**Your assignment**: Filter the entries below, keeping only lines with the word "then".

Data excerpts
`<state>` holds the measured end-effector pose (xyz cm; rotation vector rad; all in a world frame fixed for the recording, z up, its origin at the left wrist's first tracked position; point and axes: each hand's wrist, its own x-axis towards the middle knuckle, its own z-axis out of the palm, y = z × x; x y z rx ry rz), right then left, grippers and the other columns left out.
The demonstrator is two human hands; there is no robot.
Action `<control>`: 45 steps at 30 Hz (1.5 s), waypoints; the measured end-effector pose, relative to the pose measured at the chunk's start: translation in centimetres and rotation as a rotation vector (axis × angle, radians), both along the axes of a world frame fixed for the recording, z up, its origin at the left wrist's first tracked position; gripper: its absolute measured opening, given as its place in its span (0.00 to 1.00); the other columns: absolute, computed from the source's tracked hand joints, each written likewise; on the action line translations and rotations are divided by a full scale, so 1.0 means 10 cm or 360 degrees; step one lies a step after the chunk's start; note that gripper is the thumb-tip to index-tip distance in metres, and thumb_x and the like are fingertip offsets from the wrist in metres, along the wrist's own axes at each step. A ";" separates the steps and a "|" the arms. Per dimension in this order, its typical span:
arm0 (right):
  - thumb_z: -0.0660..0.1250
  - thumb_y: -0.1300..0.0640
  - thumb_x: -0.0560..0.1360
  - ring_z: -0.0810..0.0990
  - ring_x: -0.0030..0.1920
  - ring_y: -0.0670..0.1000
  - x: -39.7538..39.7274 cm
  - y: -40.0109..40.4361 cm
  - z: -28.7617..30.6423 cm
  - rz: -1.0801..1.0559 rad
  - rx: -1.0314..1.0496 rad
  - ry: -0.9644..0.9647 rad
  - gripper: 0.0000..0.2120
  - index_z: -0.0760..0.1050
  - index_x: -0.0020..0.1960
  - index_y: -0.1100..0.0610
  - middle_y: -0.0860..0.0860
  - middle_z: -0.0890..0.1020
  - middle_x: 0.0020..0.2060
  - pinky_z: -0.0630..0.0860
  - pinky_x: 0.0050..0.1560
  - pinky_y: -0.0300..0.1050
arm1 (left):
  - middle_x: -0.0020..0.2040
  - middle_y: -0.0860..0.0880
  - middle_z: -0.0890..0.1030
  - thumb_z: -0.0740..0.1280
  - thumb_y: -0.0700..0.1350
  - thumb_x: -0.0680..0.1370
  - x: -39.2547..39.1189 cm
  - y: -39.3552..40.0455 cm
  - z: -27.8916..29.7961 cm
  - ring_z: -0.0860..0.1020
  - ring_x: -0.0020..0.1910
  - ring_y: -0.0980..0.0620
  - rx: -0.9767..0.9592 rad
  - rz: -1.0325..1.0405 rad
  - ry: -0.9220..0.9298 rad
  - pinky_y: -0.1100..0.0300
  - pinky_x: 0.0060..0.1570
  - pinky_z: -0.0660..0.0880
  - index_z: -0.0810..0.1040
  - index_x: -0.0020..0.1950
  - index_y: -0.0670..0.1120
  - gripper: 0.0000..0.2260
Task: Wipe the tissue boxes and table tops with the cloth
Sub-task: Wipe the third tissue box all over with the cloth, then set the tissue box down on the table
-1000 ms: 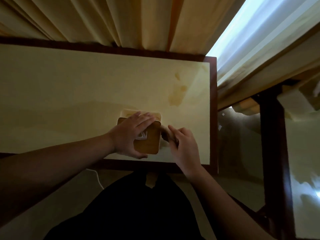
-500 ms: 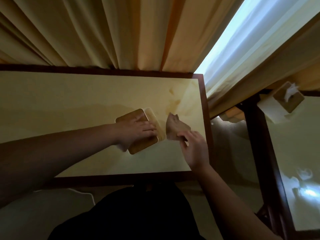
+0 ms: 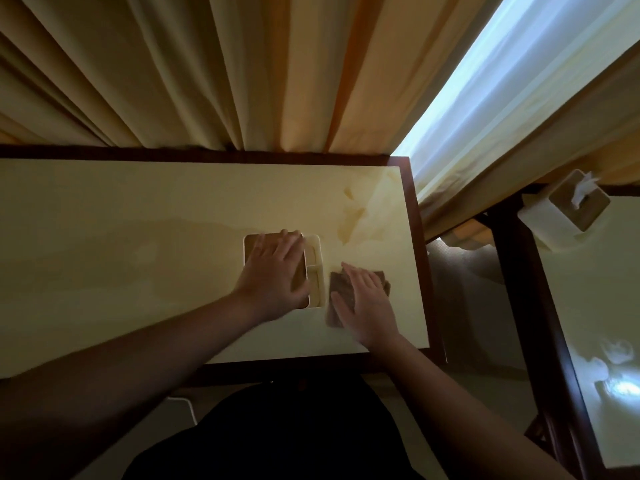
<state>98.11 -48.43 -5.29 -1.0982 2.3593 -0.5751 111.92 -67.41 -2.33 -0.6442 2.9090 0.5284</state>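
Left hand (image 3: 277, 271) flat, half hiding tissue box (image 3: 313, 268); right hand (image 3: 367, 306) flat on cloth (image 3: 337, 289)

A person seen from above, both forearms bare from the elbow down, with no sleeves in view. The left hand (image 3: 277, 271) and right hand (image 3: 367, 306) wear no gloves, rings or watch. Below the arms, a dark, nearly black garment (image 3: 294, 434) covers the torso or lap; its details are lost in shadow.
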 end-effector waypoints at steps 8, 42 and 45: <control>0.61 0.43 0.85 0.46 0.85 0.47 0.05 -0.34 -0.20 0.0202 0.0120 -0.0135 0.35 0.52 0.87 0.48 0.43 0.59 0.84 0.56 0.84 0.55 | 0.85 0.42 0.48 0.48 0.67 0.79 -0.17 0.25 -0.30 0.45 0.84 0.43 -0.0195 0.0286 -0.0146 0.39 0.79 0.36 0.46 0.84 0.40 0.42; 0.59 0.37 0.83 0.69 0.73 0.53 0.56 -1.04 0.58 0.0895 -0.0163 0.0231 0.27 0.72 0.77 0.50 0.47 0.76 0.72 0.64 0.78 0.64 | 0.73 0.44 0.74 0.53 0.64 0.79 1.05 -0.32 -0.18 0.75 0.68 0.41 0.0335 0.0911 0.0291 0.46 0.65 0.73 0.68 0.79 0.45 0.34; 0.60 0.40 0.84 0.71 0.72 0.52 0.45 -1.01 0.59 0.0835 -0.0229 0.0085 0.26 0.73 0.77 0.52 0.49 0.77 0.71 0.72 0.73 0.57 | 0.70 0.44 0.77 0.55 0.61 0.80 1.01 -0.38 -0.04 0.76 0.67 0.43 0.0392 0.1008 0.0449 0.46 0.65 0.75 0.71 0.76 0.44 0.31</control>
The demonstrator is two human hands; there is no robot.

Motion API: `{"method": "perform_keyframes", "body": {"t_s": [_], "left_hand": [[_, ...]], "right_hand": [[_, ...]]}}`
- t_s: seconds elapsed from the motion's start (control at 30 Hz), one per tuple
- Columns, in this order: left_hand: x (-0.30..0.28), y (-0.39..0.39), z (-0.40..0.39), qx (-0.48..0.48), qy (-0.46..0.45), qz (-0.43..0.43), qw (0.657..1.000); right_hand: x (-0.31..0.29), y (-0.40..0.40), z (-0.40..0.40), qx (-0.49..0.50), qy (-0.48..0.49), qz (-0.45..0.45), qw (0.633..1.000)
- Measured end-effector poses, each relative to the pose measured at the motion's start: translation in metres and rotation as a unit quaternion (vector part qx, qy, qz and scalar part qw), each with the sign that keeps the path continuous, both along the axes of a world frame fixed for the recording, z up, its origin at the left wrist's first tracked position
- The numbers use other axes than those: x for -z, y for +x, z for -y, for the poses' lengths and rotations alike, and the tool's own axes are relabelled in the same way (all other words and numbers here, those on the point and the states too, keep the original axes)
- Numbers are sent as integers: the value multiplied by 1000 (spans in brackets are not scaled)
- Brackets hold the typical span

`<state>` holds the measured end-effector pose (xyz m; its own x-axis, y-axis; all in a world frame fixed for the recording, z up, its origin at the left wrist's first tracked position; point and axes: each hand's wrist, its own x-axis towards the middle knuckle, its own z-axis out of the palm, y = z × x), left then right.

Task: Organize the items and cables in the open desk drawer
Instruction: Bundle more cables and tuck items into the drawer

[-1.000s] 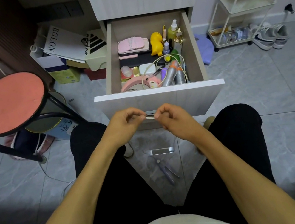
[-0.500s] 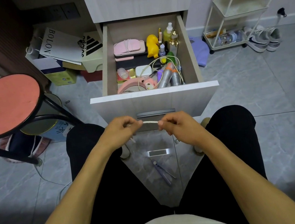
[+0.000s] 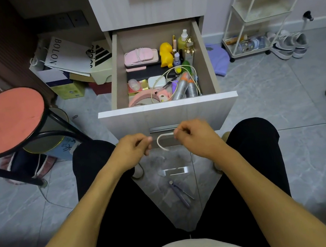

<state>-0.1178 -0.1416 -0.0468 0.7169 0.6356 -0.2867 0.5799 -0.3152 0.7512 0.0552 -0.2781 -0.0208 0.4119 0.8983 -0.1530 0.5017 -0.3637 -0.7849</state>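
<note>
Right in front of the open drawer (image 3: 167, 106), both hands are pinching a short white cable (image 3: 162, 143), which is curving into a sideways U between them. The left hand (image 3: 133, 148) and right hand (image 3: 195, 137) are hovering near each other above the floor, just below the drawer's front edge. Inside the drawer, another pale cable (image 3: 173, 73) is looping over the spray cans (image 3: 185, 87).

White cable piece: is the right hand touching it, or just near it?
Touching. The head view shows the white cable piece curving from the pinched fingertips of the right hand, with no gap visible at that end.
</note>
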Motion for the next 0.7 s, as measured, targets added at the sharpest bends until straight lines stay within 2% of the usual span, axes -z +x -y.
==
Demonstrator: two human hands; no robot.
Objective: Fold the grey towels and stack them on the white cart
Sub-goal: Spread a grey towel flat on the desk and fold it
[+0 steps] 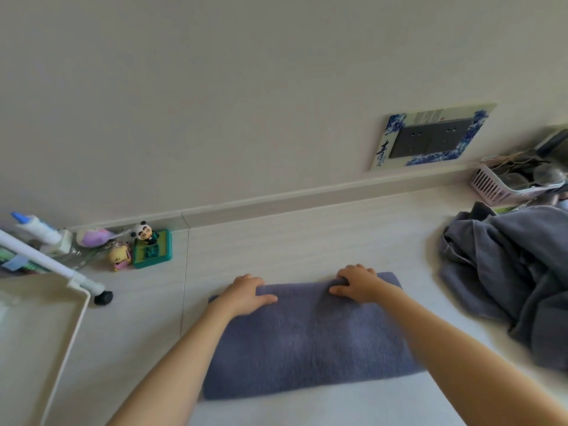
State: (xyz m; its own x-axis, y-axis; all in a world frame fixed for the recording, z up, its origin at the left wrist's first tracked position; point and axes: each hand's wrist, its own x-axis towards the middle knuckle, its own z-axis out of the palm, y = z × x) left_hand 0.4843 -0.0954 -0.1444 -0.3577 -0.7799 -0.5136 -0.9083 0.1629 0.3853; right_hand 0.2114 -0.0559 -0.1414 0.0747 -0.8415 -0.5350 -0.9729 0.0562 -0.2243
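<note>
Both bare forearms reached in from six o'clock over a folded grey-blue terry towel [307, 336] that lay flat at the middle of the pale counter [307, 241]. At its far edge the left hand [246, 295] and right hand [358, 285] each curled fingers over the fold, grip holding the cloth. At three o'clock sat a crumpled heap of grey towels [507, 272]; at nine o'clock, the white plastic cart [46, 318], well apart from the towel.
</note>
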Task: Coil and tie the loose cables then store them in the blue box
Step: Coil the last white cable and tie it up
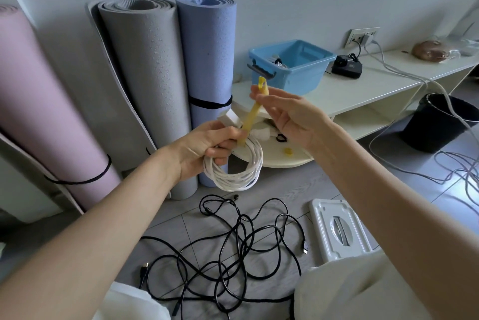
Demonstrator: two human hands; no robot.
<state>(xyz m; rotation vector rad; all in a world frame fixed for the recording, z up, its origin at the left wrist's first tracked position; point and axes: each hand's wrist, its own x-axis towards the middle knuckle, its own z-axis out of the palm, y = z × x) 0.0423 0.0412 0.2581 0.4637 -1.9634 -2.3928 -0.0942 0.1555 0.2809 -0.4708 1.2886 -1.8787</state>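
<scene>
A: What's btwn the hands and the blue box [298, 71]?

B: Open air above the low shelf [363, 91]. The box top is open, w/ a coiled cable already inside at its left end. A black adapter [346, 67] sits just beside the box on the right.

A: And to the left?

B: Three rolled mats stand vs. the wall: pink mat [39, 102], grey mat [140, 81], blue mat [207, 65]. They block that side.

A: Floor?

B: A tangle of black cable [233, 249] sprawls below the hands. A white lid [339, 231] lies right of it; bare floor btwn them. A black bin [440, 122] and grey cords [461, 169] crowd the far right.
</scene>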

**Response box**:
`<state>` holds the measured end-effector pose (xyz cm; rotation vector rad; all in a world frame fixed for the recording, z up, its origin at the left wrist's first tracked position; point and axes: each hand's wrist, its own x-axis towards the middle knuckle, its own z-axis out of the palm, y = z × x; x y z rx ry rz), right then left, grippers and the other columns left out.
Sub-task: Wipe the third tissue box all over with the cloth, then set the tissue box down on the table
`<state>` holds the measured end-effector pose (xyz m; its own x-axis, y-axis; all in a world frame fixed for the recording, z up, its origin at the left wrist's first tracked position; point and axes: each hand's wrist, its own x-axis towards the middle knuckle, its own z-axis out of the palm, y = z × x), left then right.
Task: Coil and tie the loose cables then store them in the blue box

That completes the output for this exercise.